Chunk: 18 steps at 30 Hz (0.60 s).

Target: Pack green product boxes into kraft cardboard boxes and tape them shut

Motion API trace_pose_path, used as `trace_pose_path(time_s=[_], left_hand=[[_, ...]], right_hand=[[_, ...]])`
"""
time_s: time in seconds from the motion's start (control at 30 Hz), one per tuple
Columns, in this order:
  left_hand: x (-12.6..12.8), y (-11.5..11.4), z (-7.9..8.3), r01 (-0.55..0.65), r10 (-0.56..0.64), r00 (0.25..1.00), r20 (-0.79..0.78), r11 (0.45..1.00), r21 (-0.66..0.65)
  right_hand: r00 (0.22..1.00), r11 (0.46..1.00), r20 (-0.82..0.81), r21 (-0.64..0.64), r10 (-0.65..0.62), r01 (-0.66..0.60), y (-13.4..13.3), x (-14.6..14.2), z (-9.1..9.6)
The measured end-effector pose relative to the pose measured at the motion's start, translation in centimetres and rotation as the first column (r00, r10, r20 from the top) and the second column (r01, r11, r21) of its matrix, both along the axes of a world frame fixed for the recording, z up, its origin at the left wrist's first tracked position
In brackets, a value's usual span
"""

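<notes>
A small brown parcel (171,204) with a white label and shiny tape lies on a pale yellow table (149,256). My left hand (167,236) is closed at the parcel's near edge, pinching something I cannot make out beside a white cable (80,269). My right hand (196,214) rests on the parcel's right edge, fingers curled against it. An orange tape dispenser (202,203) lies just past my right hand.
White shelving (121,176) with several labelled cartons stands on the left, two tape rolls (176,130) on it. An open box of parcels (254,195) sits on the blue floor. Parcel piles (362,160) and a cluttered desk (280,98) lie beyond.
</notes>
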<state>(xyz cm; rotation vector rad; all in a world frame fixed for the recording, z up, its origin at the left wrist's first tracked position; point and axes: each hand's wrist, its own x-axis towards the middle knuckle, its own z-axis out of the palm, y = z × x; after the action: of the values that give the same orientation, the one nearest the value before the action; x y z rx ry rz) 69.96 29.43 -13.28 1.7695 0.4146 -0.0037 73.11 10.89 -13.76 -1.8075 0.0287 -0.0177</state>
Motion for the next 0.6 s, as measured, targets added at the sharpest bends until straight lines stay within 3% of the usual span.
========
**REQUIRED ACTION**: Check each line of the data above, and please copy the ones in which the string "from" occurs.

**ANSWER BOX**:
time_s: time in seconds from the motion's start (control at 30 Hz), one per tuple
The measured end-effector pose relative to the pose measured at the motion's start, translation in centimetres and rotation as the first column (r00, r10, r20 from the top) and the second column (r01, r11, r21) of its matrix, both along the axes of a world frame fixed for the recording, z up, its origin at the left wrist's first tracked position

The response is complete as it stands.